Datousaurus was named by Dong Zhiming and Tang Zilu in 1984. To date, only two partial skeletons have been discovered. Neither had an articulated skull, although one skull has been discovered that has been attributed to the genus.

D. bashanensis is the only established species. The species epithet refers to the discovery of the species in Sichuan; it is derived from "the mountains of Ba and rivers of Shu" (巴山蜀水 (Bā shān Shǔ shuǐ)), a popular way of poetically referring to the landscape of Sichuan.

==Paleobiology==

Scale diagram of Datousaurus

Datousaurus was about 10-13.9 meters long and herbivorous.It had a deep large skull for a sauropod. The rarity of its fossils suggest that it may not have been as social as other sauropods, which are often preserved in large numbers in a single deposit.

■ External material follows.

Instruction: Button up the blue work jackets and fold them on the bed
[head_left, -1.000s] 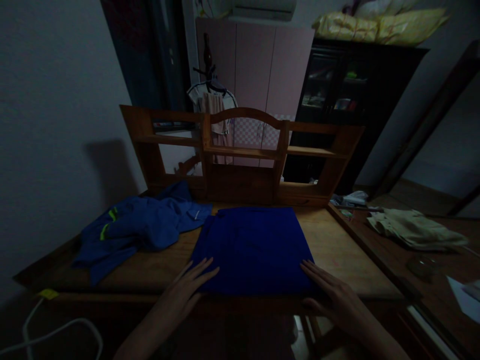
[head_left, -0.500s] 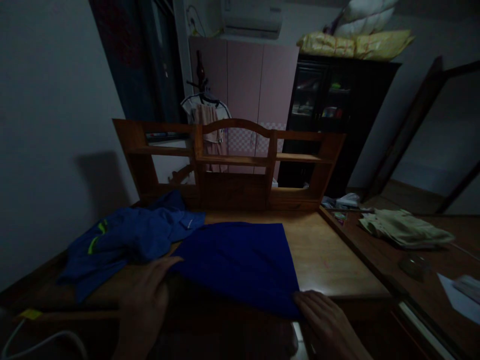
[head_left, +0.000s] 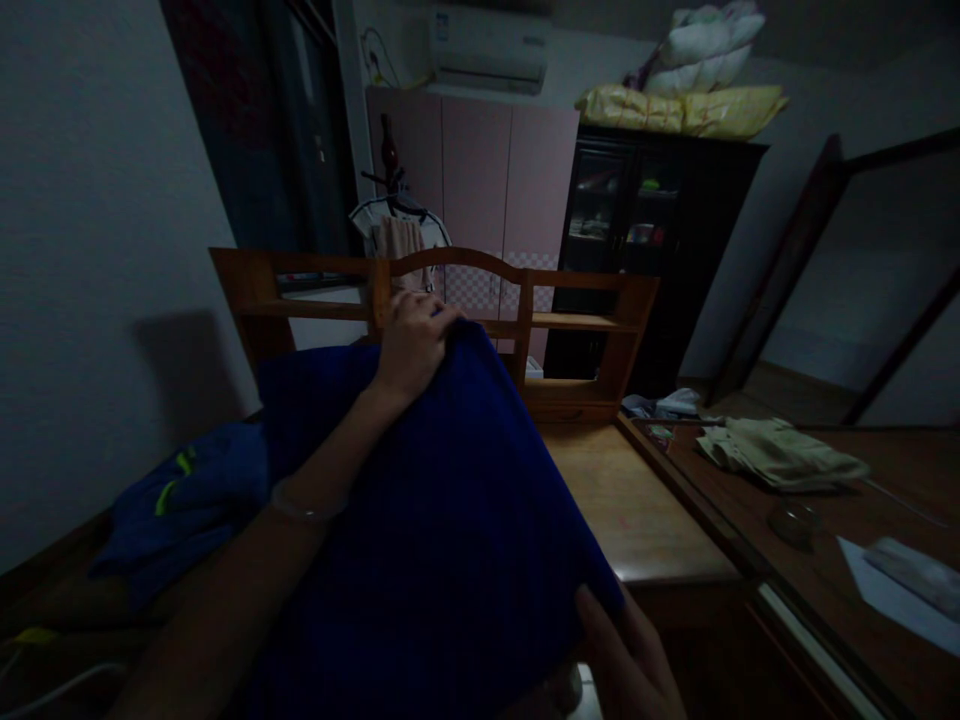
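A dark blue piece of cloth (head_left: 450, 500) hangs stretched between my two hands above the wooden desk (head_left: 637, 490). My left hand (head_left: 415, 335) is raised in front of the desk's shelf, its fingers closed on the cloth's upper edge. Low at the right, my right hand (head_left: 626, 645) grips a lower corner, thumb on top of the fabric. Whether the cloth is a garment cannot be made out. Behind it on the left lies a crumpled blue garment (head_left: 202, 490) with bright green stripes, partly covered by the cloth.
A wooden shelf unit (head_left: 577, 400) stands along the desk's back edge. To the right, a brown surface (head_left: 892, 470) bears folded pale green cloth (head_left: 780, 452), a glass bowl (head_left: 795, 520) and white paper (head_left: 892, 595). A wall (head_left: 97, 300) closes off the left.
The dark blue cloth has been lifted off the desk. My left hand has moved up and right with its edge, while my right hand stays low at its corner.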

===Datousaurus and Shunosaurus===
Datousaurus and Shunosaurus were both closely related animals with similar anatomies. However, Datousauruss elongated vertebrae gave it a higher reach and its teeth were more spoon shaped. This may be a sign that these contemporaries fed on different plants and/or at different heights in the trees. This strategy may have reduced competition between the two genera. A similar pattern of height difference possibly associated with feeding behaviors is found in the diplodocids.